- Bill Ford urges U.S. automakers to compete directly with Chinese rivals rather than rely on trade barriers to keep them out of the market.
- Ford CEO Jim Farley and the Alliance for Automotive Innovation support legislation that would ban Chinese-built vehicles and related technologies from U.S. dealerships.
- Ford is developing a $30,000 electric pickup to counter Chinese imports, while startup Slate pursues an even cheaper alternative vehicle.
The room at the Axios event in Washington, D.C. was quiet when Bill Ford, executive chairman of the company carrying his family name, made a statement that cut against the grain of his own industry’s lobbying machine. “We have to go toe-to-toe with China,” Ford said on Tuesday, according to the Wall Street Journal. “We can’t expect to keep them out forever, and we have to be able to beat them at their own game.” It was a position that drew a clear line between the executive chairman and the man running Ford’s day-to-day operations.
A House Divided at Ford
Back in April, Ford CEO Jim Farley sat down with Fox News and made the case for exclusion. Chinese EVs, he argued, should not be allowed into the United States. The subsidies flowing from Beijing into its domestic auto sector, Farley said, created a fight that American companies were not equipped to win fairly. That stance put Farley in line with a growing chorus in Washington, but it put him at odds with the man whose last name sits on the building.

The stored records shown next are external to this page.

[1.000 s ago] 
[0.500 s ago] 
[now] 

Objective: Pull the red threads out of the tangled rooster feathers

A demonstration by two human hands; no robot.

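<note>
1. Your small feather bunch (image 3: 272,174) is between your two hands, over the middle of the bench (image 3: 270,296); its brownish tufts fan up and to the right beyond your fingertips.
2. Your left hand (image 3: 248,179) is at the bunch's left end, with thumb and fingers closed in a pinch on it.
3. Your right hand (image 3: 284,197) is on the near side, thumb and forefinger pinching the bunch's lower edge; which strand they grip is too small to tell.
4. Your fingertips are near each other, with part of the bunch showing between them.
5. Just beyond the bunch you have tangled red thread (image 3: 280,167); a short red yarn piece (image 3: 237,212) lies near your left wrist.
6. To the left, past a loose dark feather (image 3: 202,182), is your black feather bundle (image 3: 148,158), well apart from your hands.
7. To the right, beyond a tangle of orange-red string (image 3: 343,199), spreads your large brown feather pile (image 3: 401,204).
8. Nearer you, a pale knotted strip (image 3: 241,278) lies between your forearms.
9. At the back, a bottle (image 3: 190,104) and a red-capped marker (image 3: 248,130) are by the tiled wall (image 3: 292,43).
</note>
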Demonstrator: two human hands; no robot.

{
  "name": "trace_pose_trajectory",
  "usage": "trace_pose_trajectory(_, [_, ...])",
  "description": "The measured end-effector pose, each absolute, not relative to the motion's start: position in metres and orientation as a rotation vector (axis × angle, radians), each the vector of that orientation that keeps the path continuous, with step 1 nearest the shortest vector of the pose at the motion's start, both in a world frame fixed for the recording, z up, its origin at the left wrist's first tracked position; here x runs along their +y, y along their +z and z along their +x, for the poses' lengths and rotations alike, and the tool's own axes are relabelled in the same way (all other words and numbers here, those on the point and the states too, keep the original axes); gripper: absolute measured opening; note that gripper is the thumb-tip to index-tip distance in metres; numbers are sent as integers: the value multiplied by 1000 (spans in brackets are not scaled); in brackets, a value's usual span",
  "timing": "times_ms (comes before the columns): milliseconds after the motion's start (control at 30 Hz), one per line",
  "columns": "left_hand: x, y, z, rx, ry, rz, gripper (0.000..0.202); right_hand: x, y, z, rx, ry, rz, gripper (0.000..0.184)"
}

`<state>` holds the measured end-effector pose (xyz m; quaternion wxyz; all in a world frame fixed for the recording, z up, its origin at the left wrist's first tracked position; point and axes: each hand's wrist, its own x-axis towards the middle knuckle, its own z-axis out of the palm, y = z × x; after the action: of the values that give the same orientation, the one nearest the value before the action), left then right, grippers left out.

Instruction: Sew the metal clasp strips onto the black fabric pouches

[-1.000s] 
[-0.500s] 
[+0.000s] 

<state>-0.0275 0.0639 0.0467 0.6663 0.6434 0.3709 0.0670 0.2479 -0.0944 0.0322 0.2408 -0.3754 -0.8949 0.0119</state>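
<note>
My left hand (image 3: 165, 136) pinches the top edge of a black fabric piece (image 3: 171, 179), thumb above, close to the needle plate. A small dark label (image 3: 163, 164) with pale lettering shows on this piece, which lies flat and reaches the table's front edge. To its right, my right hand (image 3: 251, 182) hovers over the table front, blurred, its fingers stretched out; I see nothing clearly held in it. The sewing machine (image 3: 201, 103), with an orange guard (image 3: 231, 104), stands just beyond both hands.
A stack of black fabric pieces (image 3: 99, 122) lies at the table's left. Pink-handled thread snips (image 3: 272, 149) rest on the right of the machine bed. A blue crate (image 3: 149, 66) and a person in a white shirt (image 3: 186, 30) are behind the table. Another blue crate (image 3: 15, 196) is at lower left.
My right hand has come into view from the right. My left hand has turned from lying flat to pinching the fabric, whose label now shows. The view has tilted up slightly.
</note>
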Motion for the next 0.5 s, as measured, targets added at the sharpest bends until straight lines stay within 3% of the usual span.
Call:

The Lobbying Push for a Hard Line
Ford sits on the board of the Alliance for Automotive Innovation, a trade group that has thrown its weight behind the Connected Vehicle Security Act. Senators Bernie Moreno of Ohio and Elissa Slotkin of Michigan introduced the bill to keep China-built cars and their underlying technologies out of American showrooms. AAI president and CEO John Bozzella framed the effort in stark terms. “Chinese automakers are flooding markets around the world with cut-rate vehicles,” Bozzella said in a statement. “The legislation they introduced today sends a clear message: The U.S. will not throw open the doors to Chinese automakers to manufacture or sell here.”
Chinese Cars Are Already Here
The reality on the ground is messier than the rhetoric in Washington. Mexico has already welcomed Chinese EVs under existing trade terms. Canada recently opened a limited quota for Chinese imports. Volvo, owned by Chinese conglomerate Geely, secured Commerce Department authorization to keep operating in the U.S. Its sister brand Polestar was denied the same treatment. The Lincoln Nautilus rolls off Chinese assembly lines and into American dealerships every day. The borders, in practice, are far more porous than the legislation suggests.
Product as the Answer
Bill Ford seems to understand that walls rarely hold in a globalized industry. His call for a bipartisan industrial policy with lead times longer than any political cycle points to a strategy built on American manufacturing strength rather than protectionist legislation. Ford is putting money behind that idea with a $30,000 electric pickup aimed squarely at the price point where Chinese automakers have proven most dangerous. Startup Slate is chasing the same target with an even smaller, cheaper vehicle. The question, as Bill Ford framed it, is no longer whether Chinese automakers will break through. It is when. And when they do, the American response will need to be built on better products, not better barriers.